Femi Kuti & Positive Force
Femi Kuti is the eldest son and inheritor of the legacy of the legendary Afrobeat pioneer and musician Fela Kuti. Femi, a keyboardist, saxophonist, trumpeter and vocalist, got his start in his father’s band Egypt 80 before starting The Positive Force in 1986.
His concerts are simply a celebration of life and all of its intricacies. The Positive Force can swing and jam for as long as it needs or propel Kuti forward as he sings anthems of political and social uplift and revolution.
Be prepared to sweat.
Janel Leppin’s Ensemble Volcanic Ash
Janel Leppin is one of the District’s finest bandleaders, harnessing a nuanced sensibility for both composition and improvisation that produces restless, complex sonic textures ranging from lush and beautiful to sharp and arresting. She’s widely respected in the DMV for her work leading her ensemble Volcanic Ash, and as half of the power duo Janel and Anthony (with guitarist Anthony Pirog).

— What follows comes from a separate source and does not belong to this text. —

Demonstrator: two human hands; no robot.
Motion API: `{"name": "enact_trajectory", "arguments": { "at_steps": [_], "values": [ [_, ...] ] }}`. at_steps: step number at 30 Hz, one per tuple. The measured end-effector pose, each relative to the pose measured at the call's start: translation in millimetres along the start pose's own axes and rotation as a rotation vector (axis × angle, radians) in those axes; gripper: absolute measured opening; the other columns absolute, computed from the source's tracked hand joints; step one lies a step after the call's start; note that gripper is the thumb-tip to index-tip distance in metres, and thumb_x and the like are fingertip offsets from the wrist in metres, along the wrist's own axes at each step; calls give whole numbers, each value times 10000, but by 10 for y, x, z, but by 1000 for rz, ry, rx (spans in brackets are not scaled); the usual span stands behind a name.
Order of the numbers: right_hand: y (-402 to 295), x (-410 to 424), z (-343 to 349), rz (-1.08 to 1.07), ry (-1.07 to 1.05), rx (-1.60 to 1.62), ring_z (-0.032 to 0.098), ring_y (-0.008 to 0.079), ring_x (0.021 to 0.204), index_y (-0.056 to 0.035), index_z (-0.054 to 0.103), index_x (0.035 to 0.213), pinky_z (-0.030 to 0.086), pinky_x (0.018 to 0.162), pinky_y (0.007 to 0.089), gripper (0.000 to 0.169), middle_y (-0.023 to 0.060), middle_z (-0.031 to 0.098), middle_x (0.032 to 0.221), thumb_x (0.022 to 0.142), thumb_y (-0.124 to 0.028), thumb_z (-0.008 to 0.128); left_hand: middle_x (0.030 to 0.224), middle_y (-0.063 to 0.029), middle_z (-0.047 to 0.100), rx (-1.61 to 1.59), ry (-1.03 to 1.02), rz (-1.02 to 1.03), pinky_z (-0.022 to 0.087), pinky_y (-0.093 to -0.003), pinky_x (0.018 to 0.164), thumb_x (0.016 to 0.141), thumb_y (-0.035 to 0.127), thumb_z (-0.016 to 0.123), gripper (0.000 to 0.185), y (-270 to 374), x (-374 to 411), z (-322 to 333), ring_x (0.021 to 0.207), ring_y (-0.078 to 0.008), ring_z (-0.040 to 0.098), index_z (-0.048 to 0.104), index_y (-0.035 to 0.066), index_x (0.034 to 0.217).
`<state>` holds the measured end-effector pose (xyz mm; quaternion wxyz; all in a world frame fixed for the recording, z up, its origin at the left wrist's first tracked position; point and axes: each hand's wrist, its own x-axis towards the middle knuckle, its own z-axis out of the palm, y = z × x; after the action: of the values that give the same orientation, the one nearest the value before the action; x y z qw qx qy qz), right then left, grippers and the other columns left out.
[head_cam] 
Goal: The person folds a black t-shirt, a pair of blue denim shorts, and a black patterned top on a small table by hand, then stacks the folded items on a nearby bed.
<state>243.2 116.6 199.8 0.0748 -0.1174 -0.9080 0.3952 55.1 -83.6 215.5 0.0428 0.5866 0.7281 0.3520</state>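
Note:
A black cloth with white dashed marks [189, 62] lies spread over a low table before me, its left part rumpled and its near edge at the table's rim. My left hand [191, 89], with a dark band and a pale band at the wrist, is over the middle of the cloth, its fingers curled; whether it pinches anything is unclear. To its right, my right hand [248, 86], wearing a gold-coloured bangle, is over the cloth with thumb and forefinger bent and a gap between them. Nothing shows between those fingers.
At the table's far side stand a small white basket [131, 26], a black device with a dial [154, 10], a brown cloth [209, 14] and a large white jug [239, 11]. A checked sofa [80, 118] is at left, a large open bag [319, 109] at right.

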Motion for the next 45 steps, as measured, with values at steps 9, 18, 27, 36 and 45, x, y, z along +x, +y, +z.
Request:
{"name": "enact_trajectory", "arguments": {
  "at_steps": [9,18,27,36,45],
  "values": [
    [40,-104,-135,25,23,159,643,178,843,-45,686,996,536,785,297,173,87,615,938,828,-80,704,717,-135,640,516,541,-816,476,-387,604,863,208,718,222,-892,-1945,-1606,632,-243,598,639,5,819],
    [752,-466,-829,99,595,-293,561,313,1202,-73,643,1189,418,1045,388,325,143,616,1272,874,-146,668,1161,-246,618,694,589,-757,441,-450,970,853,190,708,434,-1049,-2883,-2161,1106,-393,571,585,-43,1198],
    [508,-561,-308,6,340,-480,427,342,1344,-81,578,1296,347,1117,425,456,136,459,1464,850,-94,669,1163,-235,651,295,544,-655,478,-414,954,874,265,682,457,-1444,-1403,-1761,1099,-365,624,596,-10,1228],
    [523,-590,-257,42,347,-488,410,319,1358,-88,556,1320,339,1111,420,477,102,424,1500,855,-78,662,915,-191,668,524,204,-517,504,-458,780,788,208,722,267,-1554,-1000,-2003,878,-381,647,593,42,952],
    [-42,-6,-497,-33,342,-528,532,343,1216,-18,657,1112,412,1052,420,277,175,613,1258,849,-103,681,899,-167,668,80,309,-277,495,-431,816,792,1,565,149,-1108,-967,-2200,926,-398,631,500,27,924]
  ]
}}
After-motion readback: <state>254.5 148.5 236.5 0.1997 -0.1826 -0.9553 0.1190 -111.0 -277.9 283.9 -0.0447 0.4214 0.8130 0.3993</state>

She brings an expanded version of the Ensemble Volcanic Ash to Rhizome to celebrate its new album on Cuneiform Records. She will be joined by Pirog and an arrangement of some of the best improvisers in D.C. like alto saxophonist Sarah Marie Hughes, tenor saxophonist Brian Settles, and bassist Luke Stewart [full disclosure, CapitalBop’s Director of Presenting].
The Aaron Myers Show
Vocalist and pianist Aaron Myers was born in Dallas, Texas, and the baritone twang of his accent gives his performances a kind of swing that’s almost as much country and blues as it is jazz. He writes originals that range from the personal to the political, drawing inspirations from mid-century and smooth jazz as well as gospel triumph. He shines best on bluesy numbers like Art Blakey’s “Moanin’,” which he delivers with swagger, resilience and punch.